La Policía turca reprimió con gases lacrimógenos a quienes intentaban marchar hacia la plaza Taksim durante el 1 de mayo, Día del Trabajador, en Estambul. Las autoridades bloquearon accesos y realizaron unas 350 detenciones en distintos puntos de la ciudad.
La Policía turca ha intervenido con gases lacrimógenos contra manifestantes que intentaban marchar hacia la plaza Taksim durante las protestas del 1 de mayo, Día Internacional del Trabajo y la Solidaridad, celebradas el viernes en Estambul.
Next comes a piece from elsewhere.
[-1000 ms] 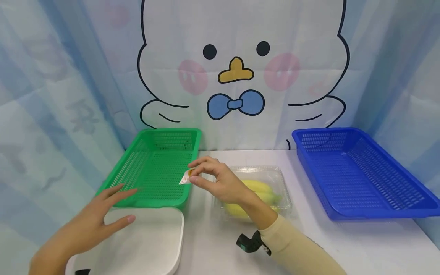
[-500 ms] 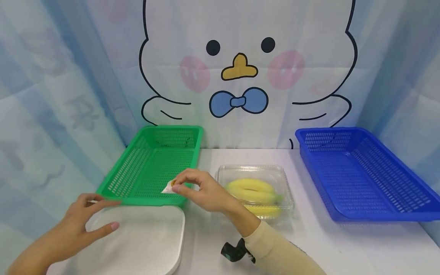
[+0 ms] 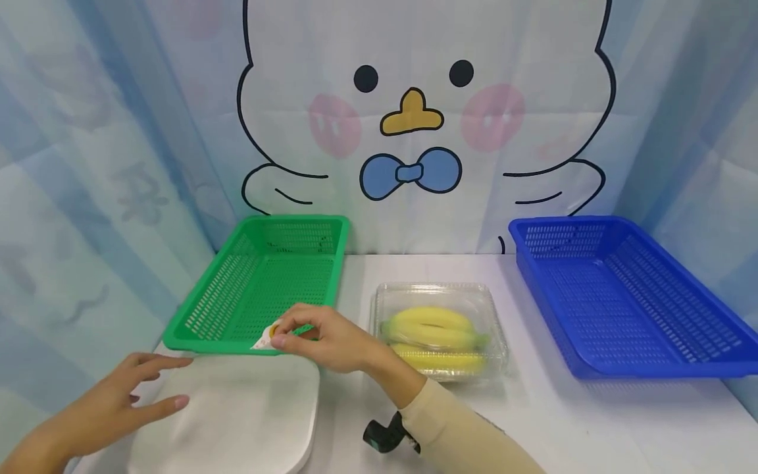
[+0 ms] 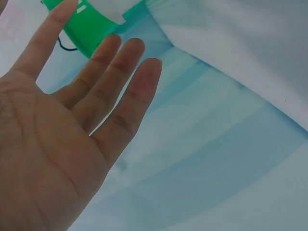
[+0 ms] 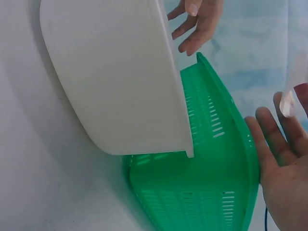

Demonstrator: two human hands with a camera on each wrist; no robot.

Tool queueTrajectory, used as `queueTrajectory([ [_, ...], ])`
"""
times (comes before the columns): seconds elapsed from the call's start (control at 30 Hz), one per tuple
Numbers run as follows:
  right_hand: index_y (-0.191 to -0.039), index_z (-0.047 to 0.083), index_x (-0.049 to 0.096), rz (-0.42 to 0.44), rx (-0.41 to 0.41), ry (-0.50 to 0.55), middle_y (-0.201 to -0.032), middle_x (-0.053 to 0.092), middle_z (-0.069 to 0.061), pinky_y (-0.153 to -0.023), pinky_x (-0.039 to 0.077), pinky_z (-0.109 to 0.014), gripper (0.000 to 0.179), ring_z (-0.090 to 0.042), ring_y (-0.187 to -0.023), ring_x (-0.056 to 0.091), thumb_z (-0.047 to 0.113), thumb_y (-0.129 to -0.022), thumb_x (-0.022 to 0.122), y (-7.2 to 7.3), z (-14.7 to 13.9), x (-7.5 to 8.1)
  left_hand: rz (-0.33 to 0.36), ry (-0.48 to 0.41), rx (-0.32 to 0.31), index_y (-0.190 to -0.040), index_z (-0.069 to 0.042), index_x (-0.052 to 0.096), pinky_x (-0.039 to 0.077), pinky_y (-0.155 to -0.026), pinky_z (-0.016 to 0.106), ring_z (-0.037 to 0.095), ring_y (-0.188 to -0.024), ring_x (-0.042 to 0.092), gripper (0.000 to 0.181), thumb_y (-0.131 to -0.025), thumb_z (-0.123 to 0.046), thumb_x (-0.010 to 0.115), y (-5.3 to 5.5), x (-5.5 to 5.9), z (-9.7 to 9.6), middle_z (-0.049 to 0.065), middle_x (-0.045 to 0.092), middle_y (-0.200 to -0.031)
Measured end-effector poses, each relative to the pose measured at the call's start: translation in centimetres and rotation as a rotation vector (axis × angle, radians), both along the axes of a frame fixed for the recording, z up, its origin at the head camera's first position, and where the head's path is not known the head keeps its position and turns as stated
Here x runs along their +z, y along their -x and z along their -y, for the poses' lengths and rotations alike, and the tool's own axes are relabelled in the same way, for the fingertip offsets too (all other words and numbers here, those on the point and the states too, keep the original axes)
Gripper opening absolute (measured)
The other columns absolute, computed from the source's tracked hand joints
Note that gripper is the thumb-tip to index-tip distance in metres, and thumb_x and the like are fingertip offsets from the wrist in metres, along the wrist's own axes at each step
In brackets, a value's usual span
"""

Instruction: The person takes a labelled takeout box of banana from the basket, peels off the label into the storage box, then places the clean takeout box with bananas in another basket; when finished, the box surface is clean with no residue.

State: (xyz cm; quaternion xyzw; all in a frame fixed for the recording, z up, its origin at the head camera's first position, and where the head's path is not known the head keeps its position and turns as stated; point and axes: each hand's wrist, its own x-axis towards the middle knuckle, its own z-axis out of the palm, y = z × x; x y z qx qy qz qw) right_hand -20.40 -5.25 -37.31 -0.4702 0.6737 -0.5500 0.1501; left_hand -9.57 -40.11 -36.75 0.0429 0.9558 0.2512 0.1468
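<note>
My right hand (image 3: 331,339) pinches a small white packet (image 3: 263,338) with an orange-yellow spot between thumb and fingers. It is over the front rim of the green basket (image 3: 237,345), beside the back edge of the white bin (image 3: 237,408). In the right wrist view, the packet (image 5: 288,103) is partly cut off by the frame edge. My left hand (image 3: 118,408) hovers at the bin's left side, thumb and fingers apart, holding nothing. The left wrist view shows its palm (image 4: 48,149) bare. I cannot see what the bin contains.
A clear lidded plastic box (image 3: 438,296) with bananas (image 3: 435,332) inside stands mid-table. On the right is a blue mesh basket (image 3: 592,316). Printed curtains (image 3: 408,217) close off the back and sides. A black device (image 3: 385,434) is strapped at my right wrist.
My right hand has carried the packet left and toward me, from the green basket's right side to its front rim. The left hand has shifted left and lower.
</note>
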Motion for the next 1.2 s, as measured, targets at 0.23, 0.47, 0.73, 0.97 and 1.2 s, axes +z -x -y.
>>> queueTrajectory([
  [0.23, -0.110, 0.000, 0.072, 0.052, 0.045, 0.034, -0.131, 0.063, -0.010, -0.097, 0.054, -0.024, 0.017, -0.001, -0.123, 0.056, 0.012, -0.105, 0.061, -0.2, 1.2, -0.5, 0.128, -0.013, 0.025, -0.155, -0.004, 0.041, 0.055, -0.085, 0.060, 0.056, -0.124, 0.052, 0.069, -0.104, -0.045, 0.059, 1.1, -0.2, 0.7, 0.037, 0.037, -0.148],
  [0.47, -0.110, -0.008, 0.073, 0.108, 0.129, 0.091, -0.126, 0.063, -0.018, -0.099, 0.053, -0.024, 0.019, 0.000, -0.118, 0.057, 0.005, -0.103, 0.061, -0.9, 2.9, -0.8, 0.130, -0.011, 0.031, -0.151, 0.002, 0.045, 0.057, -0.084, 0.056, 0.051, -0.120, 0.058, 0.068, -0.103, -0.044, 0.060, 1.2, -0.9, 1.2, 0.041, 0.037, -0.149],
  [0.73, -0.116, -0.002, 0.074, 0.052, 0.213, -0.087, -0.130, 0.062, -0.008, -0.095, 0.052, -0.017, 0.023, 0.003, -0.120, 0.055, 0.013, -0.106, 0.059, -1.5, 4.2, -1.1, 0.058, -0.036, -0.007, -0.150, 0.000, 0.047, 0.059, -0.085, 0.052, 0.044, -0.116, 0.062, 0.067, -0.101, -0.041, 0.066, 1.4, -0.8, 1.2, 0.036, 0.044, -0.149],
  [0.97, -0.120, 0.003, 0.074, -0.015, 0.243, -0.189, -0.134, 0.061, -0.004, -0.094, 0.051, -0.013, 0.025, 0.003, -0.124, 0.054, 0.019, -0.106, 0.060, -1.5, 4.9, -1.7, 0.004, -0.067, -0.047, -0.150, -0.003, 0.047, 0.058, -0.083, 0.054, 0.049, -0.115, 0.061, 0.067, -0.098, -0.037, 0.071, 0.7, -1.4, 0.9, 0.035, 0.042, -0.150],
  [1.2, -0.122, 0.011, 0.074, -0.147, 0.233, -0.305, -0.142, 0.058, -0.001, -0.094, 0.047, -0.008, 0.028, 0.004, -0.128, 0.051, 0.029, -0.107, 0.058, -2.0, 6.1, -2.4, -0.023, -0.086, -0.049, -0.149, -0.006, 0.049, 0.058, -0.081, 0.055, 0.048, -0.115, 0.060, 0.065, -0.097, -0.036, 0.072, 0.5, -1.9, 0.9, 0.034, 0.040, -0.152],
])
Decenas de personas fueron detenidas en distintos puntos de la ciudad, especialmente en el barrio de Mecidiyeköy, donde se produjeron enfrentamientos con las fuerzas de seguridad.
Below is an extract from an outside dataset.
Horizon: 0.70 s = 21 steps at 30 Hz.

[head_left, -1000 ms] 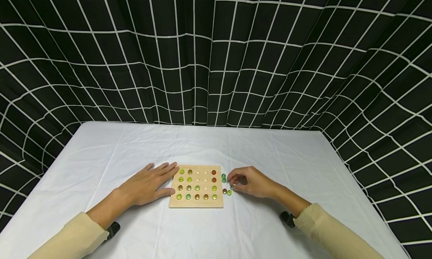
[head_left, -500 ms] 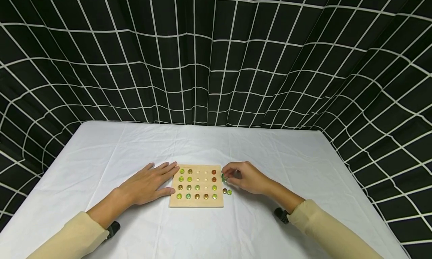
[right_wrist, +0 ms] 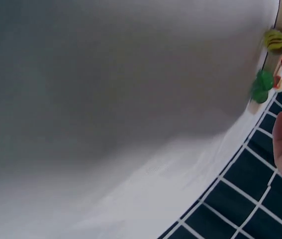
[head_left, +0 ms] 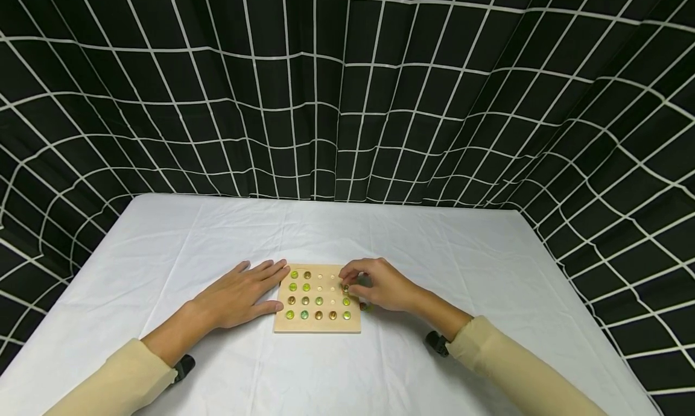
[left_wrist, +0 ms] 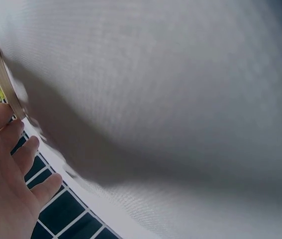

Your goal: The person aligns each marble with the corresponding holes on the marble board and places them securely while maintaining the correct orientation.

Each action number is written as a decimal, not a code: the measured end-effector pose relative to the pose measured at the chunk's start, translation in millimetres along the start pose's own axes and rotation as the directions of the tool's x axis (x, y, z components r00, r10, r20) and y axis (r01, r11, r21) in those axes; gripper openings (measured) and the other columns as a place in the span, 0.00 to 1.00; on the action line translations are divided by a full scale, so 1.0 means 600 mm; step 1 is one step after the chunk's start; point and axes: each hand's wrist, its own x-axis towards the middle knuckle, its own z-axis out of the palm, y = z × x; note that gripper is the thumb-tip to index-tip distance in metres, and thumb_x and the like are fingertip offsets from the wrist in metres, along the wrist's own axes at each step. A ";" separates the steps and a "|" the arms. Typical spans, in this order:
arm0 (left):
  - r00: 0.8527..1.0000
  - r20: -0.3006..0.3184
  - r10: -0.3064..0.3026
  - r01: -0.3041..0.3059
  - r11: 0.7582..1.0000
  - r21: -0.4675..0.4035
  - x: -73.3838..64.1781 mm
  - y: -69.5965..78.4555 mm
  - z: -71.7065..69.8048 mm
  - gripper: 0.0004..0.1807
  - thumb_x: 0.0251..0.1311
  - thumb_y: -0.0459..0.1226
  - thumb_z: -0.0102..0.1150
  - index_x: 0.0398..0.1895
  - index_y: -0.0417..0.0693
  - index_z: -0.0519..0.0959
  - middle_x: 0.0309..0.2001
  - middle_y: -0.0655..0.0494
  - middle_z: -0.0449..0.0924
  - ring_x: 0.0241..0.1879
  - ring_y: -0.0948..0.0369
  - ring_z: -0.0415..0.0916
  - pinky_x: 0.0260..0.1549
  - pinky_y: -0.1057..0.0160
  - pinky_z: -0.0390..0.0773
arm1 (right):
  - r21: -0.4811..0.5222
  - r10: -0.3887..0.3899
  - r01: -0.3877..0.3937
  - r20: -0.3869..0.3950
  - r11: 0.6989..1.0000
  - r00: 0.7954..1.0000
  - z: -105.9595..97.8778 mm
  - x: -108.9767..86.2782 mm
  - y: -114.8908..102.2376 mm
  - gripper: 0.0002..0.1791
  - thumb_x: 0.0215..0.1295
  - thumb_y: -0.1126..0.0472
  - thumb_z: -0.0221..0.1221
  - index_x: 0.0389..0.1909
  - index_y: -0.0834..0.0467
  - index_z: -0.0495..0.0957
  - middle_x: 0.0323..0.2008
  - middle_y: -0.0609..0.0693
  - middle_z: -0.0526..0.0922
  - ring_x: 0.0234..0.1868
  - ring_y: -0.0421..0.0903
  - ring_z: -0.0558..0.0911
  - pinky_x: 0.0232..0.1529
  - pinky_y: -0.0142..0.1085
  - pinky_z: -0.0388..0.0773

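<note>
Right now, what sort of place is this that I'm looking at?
Probably a screened-off tabletop workspace, perhaps a recording booth: a white-gridded black curtain hangs behind and beside a white-clothed table, which bears a wooden board with glassy marbles.

A plain beige left sleeve [head_left: 116, 375] and a matching right sleeve [head_left: 513, 365] are worn, both creased. At their ends, a small black left wrist unit [head_left: 184, 366] and a similar right wrist unit [head_left: 436, 343] are fitted. The left hand [head_left: 233, 298] and right hand [head_left: 384, 286] are uncovered.
</note>
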 end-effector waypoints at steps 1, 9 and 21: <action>1.000 0.001 -0.001 0.001 1.000 0.002 0.000 0.000 0.000 0.40 0.71 0.62 0.45 0.78 0.50 0.57 0.77 0.53 0.55 0.75 0.49 0.55 0.69 0.35 0.54 | 0.003 0.000 0.000 0.004 1.000 1.000 0.002 0.002 -0.002 0.12 0.63 0.70 0.64 0.47 0.61 0.82 0.40 0.47 0.87 0.44 0.39 0.83 0.51 0.46 0.79; 1.000 0.001 -0.003 0.003 1.000 0.006 0.000 0.000 0.000 0.40 0.71 0.61 0.45 0.78 0.50 0.57 0.77 0.53 0.56 0.74 0.49 0.55 0.68 0.35 0.55 | -0.017 -0.044 0.045 0.045 0.999 0.998 0.018 0.015 -0.013 0.12 0.63 0.70 0.65 0.47 0.61 0.82 0.40 0.46 0.87 0.42 0.38 0.82 0.45 0.40 0.80; 1.000 -0.001 0.002 -0.002 1.000 0.009 0.001 -0.001 0.001 0.40 0.71 0.62 0.44 0.78 0.50 0.57 0.77 0.53 0.56 0.74 0.49 0.56 0.68 0.34 0.55 | -0.048 -0.053 0.056 0.077 0.997 0.996 0.030 0.020 -0.014 0.11 0.64 0.70 0.63 0.45 0.58 0.83 0.38 0.44 0.86 0.41 0.39 0.81 0.44 0.35 0.81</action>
Entre los arrestados se encontraban miembros del Partido de la Liberación Popular (HKP), tanto quienes intentaban llegar a Taksim desde Beşiktaş como aquellos que partían desde la plaza de Mecidiyeköy. Las autoridades habían prohibido las concentraciones en Taksim y desplegado amplios dispositivos de seguridad, bloqueando los accesos con barricadas y vehículos antidisturbios.
En Mecidiyeköy, zona fuertemente vigilada, la Policía utilizó también gas pimienta contra manifestantes, incluidos miembros del Partido de los Trabajadores de Turquía (TİP), que intentaban avanzar hacia las barricadas. Según informaciones, el grupo en el que se encontraban los diputados Erkan Baş y Ahmet Şık resultó especialmente afectado por los gases.
Las intervenciones policiales se prolongaron durante toda la jornada en diferentes puntos de la ciudad. Entre los detenidos se encontraba también Başaran Aksu, representante de la organización sindical Umut-Sen, quien declaró antes de su arresto: "No se puede prohibir una plaza a los trabajadores de Turquía. Es un espacio público utilizado para todo tipo de actos, pero se niega a obreros, trabajadores y personas desfavorecidas".
Asimismo, 40 miembros del colectivo Kaldıraç fueron detenidos mientras marchaban por el Puente de los Mártires del 15 de julio. Antes de su arresto, el grupo compartió imágenes en redes sociales con el mensaje: "Marchamos hacia Taksim frente a calles cerradas y barricadas. El 1 de mayo pertenece a Taksim". Según la Asociación de Abogados Contemporáneos (ÇHD), el número total de detenidos en Estambul ascendía a aproximadamente 350 a las 13:18.
Las autoridades habían anunciado previamente la adopción de "amplias medidas de seguridad" con motivo del 1 de mayo. El Gobierno de Estambul justificó las restricciones alegando convocatorias de protestas "ilegales" en redes sociales. Como resultado, se limitaron los accesos en numerosos distritos, entre ellos Beyoğlu, Beşiktaş, Şişli, Fatih, Kadıköy y Kartal, y se interrumpieron servicios de transporte público, incluyendo varias líneas de metro, funiculares y tranvías.
La importancia histórica y política de Taksim
La plaza Taksim es uno de los lugares más simbólicos para el movimiento obrero en Turquía. Su relevancia se remonta al 1 de mayo de 1977, cuando un atentado durante una multitudinaria celebración causó la muerte de decenas de personas.
Desde entonces, Taksim ha ocupado un lugar central en la memoria colectiva y en las reivindicaciones sindicales y políticas. A lo largo de los años, su uso para celebrar el Día del Trabajo ha sido objeto de constantes controversias entre organizaciones sociales y autoridades.
Aunque los sindicatos consideran la plaza como el espacio tradicional para las celebraciones del 1 de mayo, las autoridades han prohibido en numerosas ocasiones las concentraciones alegando motivos de seguridad. Por ello, los llamamientos a marchar hacia Taksim no solo responden al deseo de conmemorar esta fecha, sino también a una reivindicación del derecho de reunión y manifestación.
La última celebración multitudinaria autorizada en la plaza tuvo lugar en 2012. Posteriormente, en 2023, el Tribunal Constitucional de Turquía dictaminó que la prohibición de las celebraciones en 2014 y 2015 vulneró derechos fundamentales.